# Question for the ladies! If your easily offended dont read!



## MrMortgage (Aug 26, 2005)

*Does size matter?*​
YES IT DOES FOR SURE!!! (SORRY LITTLE GUYS)1055.56%NO IT DOESNT, CAUSE I LOVE YOU!!!844.44%


----------



## MrMortgage (Aug 26, 2005)

Does size matter when talking about men. I know this may be a little gross for some of you, but I think it's really interesting.

My personal opinion is it doesnt matter just as long as you care about the person your with.

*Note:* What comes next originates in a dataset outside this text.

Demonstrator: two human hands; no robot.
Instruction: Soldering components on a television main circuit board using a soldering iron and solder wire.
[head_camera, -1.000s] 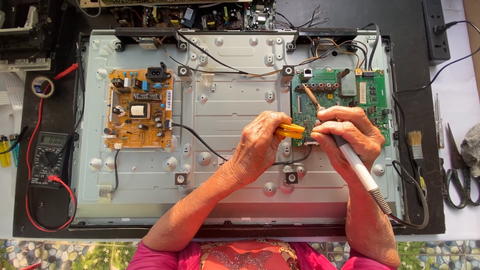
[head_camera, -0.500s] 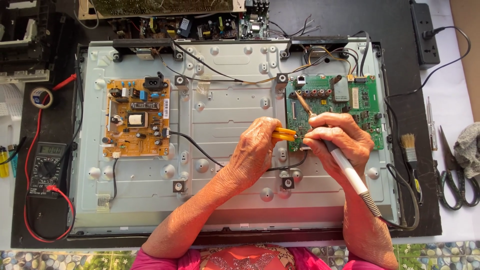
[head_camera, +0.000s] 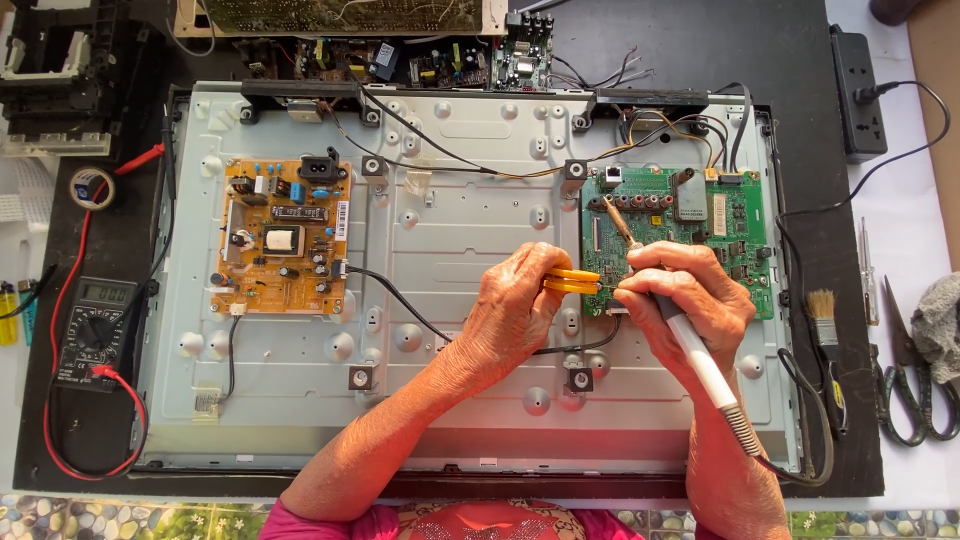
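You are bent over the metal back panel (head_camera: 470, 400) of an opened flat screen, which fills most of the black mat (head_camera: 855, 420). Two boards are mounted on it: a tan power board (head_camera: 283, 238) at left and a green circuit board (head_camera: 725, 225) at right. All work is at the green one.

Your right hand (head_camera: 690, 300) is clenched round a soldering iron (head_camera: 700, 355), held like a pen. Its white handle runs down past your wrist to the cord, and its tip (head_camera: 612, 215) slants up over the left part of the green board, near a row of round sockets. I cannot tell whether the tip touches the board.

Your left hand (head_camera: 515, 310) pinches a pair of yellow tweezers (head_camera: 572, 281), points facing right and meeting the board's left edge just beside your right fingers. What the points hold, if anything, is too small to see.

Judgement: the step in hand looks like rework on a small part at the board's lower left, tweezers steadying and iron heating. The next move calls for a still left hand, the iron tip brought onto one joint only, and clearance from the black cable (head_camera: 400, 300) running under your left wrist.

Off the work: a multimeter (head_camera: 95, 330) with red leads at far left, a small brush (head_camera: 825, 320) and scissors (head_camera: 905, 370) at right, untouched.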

But I'm not a girl sooooo....discuss LOL


----------



## MrMortgage (Aug 26, 2005)

Interesting fact is that most females in the adult film industry think it does matter!!!


----------



## MrMortgage (Aug 26, 2005)

Similar studies in magazines resulted in the majority of females saying it doesnt matter.


----------



## MrMortgage (Aug 26, 2005)

It's not the size of the boat but the motion in the ocean.


----------



## MrMortgage (Aug 26, 2005)

Bigger is always better.


----------



## MrMortgage (Aug 26, 2005)

Other studies have shown that the majority of women asked in secret wished that there husband or partner was bigger! But when they were asked publicly they said it didnt!


----------



## MrMortgage (Aug 26, 2005)

When men were asked about their size, the majority of men wished they were bigger!


----------



## MrMortgage (Aug 26, 2005)

Scientific studies have shown that size does and doesnt matter at the same time.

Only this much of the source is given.